Smith v. Allen

Decision Date07 December 1961
Docket NumberNo. 8392.,8392.
Citation297 F.2d 235
PartiesMargaret Wright SMITH, Appellant, v. R. R. ALLEN, II, Appellee.
CourtU.S. Court of Appeals — Fourth Circuit

William N. Stovall and Thomas L. Woodward, Suffolk, Va., for appellant.

Spencer Gill, Norfolk, Va. (Rixey & Rixey, Norfolk, Va., on brief), for appellee.

Before SOPER and BRYAN, Circuit Judges, and BARKSDALE, District Judge.

BARKSDALE, District Judge.

Appellant, Mrs. Margaret Wright Smith, plaintiff below, instituted this diversity action against appellee, R. R. Allen, II, defendant below, seeking to recover damages for personal injuries resulting from a fall which she sustained on a small pier extending into Chuckatuck Creek in Nansemond County, Virginia, maintained and controlled by Allen as a part of his premises. Plaintiff grounded her action on the allegation of negligence on the part of the defendant in the maintenance of his pier. The action came on for trial with a jury, and at the conclusion of plaintiff's evidence, defendant moved for a directed verdict. Although strongly intimating that defendant's motion was sound, the court overruled the motion for a directed verdict without prejudice. Whereupon, defendant rested without introducing any evidence in his behalf, and renewed his motion for a directed verdict, which motion the court granted and entered judgment upon the directed verdict. After the court denied her motion to set aside the verdict and grant a new trial, plaintiff prosecuted this appeal.

Of course, in this situation, plaintiff's evidence, and all reasonable inferences to be drawn therefrom, must be taken as true. But before stating the facts, it is necessary to first pass upon the admissibility of certain important testimony which the District Court considered as inadmissible hearsay. It appears from the record that some time after the accident, and before the institution of this action, while Mrs. Smith and Allen were having a conversation in Allen's store, one Boyce, an employee of Allen, who had been engaged in the repair or reconstruction of the pier under the direction of Allen immediately prior to the accident, came up to where Mrs. Smith and Allen were talking, and within the hearing of both of them, told Allen "that he had seen the place where she (Mrs. Smith) went through and the board was rotten". Allen did not deny this statement. Inasmuch as this statement, that the board was rotten, was not made by the defendant, but was made by Boyce, who was not a party to the suit, the District Judge considered the statement as inadmissible hearsay and gave it no consideration.

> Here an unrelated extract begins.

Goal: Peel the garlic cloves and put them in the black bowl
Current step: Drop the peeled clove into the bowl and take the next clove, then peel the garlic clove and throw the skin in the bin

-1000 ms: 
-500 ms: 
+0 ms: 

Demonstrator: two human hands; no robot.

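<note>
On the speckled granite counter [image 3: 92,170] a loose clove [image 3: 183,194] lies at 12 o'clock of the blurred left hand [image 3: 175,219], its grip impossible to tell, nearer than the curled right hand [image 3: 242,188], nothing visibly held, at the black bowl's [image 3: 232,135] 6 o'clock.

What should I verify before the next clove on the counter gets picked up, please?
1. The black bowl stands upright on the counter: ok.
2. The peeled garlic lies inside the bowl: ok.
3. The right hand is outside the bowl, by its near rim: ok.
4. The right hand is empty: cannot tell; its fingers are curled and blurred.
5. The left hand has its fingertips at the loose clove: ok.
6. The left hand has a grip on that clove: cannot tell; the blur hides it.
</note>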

If this evidence was admissible under Virginia law, it was admissible in the trial of this case in the District Court. Rule 43(a), F.R.Civ.P., 28 U.S.C.A. The applicable Virginia law as to this question, is clearly stated in Tillman v. Commonwealth, 185 Va. 46, 37 S.E.2d 768, 773, as follows:

"It is well settled that statements made in the presence and hearing of another, to which he does not reply, are admissible against him as tacit admissions of their truth or accuracy, when such statements are made under circumstances naturally calling for reply if their truth is not intended to be admitted. This principle rests upon the universal rule of human conduct which prompts one to repel an unfounded imputation or claim."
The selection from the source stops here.